### The task:
Copy out the data below verbatim.

--- Input data Enclosed Below ---

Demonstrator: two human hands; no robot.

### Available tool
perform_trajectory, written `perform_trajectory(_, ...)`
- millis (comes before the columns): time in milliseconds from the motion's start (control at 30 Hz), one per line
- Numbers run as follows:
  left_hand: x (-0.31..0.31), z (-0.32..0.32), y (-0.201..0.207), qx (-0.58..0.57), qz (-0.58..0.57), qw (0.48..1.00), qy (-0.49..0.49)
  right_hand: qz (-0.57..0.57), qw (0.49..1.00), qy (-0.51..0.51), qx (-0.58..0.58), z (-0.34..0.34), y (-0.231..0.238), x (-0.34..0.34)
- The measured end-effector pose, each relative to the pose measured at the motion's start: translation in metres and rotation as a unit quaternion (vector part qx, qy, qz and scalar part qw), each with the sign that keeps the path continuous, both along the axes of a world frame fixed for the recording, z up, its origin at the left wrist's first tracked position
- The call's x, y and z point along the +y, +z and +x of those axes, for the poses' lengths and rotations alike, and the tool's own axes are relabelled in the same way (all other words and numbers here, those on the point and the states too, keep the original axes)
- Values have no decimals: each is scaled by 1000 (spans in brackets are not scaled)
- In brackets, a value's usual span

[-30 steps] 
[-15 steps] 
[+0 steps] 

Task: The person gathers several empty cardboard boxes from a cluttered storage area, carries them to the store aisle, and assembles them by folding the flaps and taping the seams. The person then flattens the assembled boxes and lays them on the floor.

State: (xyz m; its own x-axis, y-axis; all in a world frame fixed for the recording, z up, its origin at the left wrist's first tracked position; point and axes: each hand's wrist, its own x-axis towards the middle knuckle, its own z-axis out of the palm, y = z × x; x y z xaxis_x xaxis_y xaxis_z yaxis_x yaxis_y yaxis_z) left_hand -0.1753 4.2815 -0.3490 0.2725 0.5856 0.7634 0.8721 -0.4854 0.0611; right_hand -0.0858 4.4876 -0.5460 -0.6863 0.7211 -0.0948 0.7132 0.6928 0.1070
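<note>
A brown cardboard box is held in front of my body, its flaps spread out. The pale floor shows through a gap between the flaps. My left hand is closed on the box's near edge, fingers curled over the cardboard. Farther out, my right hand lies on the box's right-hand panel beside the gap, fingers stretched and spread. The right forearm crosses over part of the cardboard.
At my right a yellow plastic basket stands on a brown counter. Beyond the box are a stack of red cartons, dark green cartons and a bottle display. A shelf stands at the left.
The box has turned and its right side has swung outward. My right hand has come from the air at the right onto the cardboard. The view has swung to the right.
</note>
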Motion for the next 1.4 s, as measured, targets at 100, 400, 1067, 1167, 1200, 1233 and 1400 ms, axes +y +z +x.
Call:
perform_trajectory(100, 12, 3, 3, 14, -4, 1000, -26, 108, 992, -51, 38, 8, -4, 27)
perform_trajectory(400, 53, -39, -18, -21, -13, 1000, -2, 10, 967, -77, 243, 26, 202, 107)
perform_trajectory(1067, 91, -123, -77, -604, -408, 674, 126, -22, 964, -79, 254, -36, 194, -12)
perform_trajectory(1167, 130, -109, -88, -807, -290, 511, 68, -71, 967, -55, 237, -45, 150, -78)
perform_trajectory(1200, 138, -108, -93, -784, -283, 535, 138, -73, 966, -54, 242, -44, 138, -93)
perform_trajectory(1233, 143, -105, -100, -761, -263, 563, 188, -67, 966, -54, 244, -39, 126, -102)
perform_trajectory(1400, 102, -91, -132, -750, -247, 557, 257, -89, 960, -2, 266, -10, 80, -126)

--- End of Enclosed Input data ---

### Expected answer:
Demonstrator: two human hands; no robot.

### Available tool
perform_trajectory, written `perform_trajectory(_, ...)`
- millis (comes before the columns): time in milliseconds from the motion's start (control at 30 Hz), one per line
- Numbers run as follows:
  left_hand: x (-0.31..0.31), z (-0.32..0.32), y (-0.201..0.207), qx (-0.58..0.57), qz (-0.58..0.57), qw (0.48..1.00), qy (-0.49..0.49)
  right_hand: qz (-0.57..0.57), qw (0.49..1.00), qy (-0.51..0.51), qx (-0.58..0.58), z (-0.34..0.34), y (-0.231..0.238), x (-0.34..0.34)
- The measured end-effector pose, each relative to the pose measured at the motion's start: translation in metres and rotation as a unit quaternion (vector part qx, qy, qz and scalar part qw), each with the sign that keeps the path continuous, both along the axes of a world frame fixed for the recording, z up, its origin at the left wrist's first tracked position
- The call's x, y and z point along the +y, +z and +x of those axes, for the poses' lengths and rotations alike, and the tool's own axes are relabelled in the same way (all other words and numbers here, those on the point and the states too, keep the original axes)
- Values have no decimals: each is scaled by 1000 (spans in brackets are not scaled)
- In brackets, a value's usual span

[-30 steps] 
[-15 steps] 
[+0 steps] 

Task: The person gathers several empty cardboard boxes from a cluttered storage area, carries them to the store aisle, and assembles them by folding the flaps and taping the seams. The person then flattens the assembled boxes and lays them on the floor.

State: (xyz m; its own x-axis, y-axis; all in a world frame fixed for the recording, z up, its origin at the left wrist's first tracked position; point and axes: each hand's wrist, its own x-axis towards the middle knuckle, its own z-axis out of the palm, y = z × x; x y z xaxis_x xaxis_y xaxis_z yaxis_x yaxis_y yaxis_z) left_hand -0.1753 4.2815 -0.3490 0.2725 0.5856 0.7634 0.8721 -0.4854 0.0611; right_hand -0.0858 4.4876 -0.5460 -0.6863 0.7211 -0.0948 0.7132 0.6928 0.1070
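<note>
A brown cardboard box is held in front of my body, its flaps spread out. The pale floor shows through a gap between the flaps. My left hand is closed on the box's near edge, fingers curled over the cardboard. Farther out, my right hand lies on the box's right-hand panel beside the gap, fingers stretched and spread. The right forearm crosses over part of the cardboard.
At my right a yellow plastic basket stands on a brown counter. Beyond the box are a stack of red cartons, dark green cartons and a bottle display. A shelf stands at the left.
The box has turned and its right side has swung outward. My right hand has come from the air at the right onto the cardboard. The view has swung to the right.
</note>
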Motion for the next 1.4 s, as measured, targets at 100, 400, 1067, 1167, 1200, 1233 and 1400 ms, axes +y +z +x.
Call:
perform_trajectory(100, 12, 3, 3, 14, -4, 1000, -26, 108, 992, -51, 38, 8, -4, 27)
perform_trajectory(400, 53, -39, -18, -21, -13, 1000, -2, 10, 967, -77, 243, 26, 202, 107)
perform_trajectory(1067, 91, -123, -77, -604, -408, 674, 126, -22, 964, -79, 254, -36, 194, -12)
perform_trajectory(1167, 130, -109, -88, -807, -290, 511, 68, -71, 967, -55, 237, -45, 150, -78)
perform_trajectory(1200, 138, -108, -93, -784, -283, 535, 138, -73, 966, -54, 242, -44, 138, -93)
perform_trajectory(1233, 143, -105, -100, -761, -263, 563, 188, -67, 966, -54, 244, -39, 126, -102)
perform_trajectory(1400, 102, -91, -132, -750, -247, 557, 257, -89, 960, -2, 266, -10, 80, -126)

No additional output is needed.